╭─ SUPPLIED DATA
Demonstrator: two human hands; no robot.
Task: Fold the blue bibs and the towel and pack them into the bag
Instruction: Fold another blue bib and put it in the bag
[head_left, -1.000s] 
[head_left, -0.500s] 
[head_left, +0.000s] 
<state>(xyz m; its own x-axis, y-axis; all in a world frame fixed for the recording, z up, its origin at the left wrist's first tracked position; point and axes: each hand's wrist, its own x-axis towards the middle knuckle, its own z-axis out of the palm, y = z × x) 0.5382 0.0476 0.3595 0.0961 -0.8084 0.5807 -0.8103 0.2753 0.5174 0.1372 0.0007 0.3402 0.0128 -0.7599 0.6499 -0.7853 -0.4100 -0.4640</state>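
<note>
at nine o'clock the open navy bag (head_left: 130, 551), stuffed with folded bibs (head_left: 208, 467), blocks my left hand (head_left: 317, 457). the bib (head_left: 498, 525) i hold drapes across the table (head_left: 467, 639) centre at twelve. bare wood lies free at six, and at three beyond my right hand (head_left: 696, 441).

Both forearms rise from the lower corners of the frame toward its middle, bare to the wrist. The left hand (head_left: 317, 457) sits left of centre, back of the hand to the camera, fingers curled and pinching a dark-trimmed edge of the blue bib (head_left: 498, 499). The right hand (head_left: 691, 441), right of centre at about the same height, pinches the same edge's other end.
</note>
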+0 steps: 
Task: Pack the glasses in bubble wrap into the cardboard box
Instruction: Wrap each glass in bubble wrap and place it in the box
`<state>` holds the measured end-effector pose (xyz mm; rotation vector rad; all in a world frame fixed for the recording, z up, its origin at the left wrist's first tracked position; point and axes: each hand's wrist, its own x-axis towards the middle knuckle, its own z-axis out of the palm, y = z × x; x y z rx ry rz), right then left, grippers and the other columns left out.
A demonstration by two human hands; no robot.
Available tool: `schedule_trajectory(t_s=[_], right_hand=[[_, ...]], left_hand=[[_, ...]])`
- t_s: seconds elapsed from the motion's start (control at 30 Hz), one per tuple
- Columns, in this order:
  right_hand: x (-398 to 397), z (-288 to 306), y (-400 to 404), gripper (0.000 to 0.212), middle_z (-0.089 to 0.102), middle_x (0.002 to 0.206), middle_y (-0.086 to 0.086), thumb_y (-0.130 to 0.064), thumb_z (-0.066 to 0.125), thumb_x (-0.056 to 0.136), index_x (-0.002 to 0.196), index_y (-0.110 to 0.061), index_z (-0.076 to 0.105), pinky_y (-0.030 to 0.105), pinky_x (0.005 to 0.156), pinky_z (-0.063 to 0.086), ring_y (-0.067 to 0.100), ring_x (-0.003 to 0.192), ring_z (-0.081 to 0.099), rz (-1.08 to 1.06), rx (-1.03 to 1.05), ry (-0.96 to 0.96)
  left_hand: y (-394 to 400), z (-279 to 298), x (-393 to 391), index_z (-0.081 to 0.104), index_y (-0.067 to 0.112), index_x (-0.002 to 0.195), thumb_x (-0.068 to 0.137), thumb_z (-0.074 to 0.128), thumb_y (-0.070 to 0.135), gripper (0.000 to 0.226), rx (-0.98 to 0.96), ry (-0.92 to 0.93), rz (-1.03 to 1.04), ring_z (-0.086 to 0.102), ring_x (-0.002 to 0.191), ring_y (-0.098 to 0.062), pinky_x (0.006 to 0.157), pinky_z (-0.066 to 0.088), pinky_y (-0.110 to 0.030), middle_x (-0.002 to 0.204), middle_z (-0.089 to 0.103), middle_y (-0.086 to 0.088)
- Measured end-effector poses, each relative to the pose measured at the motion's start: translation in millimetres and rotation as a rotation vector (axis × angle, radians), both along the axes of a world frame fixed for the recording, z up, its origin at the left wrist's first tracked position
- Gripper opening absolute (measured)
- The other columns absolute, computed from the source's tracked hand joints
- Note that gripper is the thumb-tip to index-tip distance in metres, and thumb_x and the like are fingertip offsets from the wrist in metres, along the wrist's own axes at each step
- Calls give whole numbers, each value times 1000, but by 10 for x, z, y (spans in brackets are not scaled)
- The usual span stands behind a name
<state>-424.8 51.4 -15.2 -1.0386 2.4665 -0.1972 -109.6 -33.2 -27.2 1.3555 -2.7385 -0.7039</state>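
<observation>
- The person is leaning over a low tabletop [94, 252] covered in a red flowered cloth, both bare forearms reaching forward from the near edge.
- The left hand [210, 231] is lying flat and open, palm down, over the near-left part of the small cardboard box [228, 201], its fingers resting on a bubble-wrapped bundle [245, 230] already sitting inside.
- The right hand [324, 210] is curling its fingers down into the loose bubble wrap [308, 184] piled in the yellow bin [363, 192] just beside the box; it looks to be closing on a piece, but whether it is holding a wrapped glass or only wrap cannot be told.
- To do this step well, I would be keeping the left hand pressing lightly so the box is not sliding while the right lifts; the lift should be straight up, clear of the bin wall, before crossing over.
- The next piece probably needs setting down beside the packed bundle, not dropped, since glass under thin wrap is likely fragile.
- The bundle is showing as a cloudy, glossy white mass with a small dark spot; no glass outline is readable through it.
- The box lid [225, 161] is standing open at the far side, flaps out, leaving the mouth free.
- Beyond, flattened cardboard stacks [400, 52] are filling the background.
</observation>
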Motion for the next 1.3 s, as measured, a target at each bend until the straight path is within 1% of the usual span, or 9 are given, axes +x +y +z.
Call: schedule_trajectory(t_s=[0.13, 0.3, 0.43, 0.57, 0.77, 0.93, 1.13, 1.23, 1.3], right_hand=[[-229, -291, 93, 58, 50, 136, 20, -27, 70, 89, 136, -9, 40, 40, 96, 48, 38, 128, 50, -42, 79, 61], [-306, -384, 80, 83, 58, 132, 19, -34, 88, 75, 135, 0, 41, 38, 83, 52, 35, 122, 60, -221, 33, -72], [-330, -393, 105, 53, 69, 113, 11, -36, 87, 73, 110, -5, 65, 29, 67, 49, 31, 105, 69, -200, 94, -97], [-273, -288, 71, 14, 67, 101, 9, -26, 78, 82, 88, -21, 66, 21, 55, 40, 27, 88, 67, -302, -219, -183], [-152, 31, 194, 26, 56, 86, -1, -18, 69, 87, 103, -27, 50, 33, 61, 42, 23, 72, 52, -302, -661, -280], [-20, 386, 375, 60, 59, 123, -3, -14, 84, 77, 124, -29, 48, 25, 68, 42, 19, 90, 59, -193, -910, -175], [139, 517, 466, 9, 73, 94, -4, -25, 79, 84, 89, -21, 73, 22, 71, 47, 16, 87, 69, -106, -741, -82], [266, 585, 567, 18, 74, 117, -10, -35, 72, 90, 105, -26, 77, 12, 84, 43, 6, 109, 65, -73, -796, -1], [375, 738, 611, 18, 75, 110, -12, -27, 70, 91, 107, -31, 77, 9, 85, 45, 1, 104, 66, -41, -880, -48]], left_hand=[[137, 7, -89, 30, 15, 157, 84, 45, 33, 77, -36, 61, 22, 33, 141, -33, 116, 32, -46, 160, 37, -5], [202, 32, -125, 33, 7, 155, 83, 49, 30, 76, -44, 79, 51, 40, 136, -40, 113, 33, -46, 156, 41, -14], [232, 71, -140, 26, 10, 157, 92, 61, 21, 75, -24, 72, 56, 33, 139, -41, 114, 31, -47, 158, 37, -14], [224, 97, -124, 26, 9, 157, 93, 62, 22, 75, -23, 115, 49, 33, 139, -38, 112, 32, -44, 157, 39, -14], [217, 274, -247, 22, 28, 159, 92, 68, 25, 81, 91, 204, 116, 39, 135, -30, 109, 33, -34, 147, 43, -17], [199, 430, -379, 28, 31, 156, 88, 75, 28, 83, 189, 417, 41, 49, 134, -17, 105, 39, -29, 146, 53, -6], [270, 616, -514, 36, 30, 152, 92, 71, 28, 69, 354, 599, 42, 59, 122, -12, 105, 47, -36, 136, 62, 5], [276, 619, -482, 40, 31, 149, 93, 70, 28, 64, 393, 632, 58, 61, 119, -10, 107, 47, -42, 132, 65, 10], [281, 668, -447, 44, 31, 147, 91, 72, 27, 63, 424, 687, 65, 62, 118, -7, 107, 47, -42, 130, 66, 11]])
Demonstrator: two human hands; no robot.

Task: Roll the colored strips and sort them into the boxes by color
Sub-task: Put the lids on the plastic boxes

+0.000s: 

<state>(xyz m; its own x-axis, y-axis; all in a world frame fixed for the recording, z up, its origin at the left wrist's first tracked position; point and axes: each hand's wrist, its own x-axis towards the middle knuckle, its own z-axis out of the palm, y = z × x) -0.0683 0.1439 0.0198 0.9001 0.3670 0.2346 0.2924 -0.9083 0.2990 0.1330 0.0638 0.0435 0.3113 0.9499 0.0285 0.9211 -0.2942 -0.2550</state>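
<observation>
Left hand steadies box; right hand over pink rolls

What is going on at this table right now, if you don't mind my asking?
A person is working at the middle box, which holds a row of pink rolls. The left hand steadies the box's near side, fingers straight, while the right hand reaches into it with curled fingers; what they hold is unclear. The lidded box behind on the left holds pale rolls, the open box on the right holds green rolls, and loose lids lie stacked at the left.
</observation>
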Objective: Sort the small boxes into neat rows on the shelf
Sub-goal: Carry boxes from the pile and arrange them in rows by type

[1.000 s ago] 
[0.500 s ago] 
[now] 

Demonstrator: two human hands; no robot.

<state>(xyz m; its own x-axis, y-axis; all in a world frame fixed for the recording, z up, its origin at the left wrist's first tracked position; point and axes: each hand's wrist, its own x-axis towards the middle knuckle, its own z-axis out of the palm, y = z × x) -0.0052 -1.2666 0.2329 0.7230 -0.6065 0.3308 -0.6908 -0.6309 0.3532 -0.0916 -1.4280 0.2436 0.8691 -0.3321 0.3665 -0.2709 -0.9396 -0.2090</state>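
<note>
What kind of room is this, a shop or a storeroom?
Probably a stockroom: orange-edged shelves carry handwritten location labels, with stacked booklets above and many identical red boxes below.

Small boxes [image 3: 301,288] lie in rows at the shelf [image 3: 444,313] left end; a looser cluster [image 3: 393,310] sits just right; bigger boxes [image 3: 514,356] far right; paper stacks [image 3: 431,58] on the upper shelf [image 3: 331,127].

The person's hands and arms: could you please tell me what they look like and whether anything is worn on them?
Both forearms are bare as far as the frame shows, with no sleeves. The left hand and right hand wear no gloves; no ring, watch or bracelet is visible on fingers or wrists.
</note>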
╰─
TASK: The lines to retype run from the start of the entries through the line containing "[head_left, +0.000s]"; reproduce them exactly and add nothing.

TASK SOLUTION:
Demonstrator: two human hands; no robot.
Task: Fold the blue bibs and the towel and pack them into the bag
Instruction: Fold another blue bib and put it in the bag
[head_left, -1.000s] 
[head_left, -0.500s] 
[head_left, +0.000s] 

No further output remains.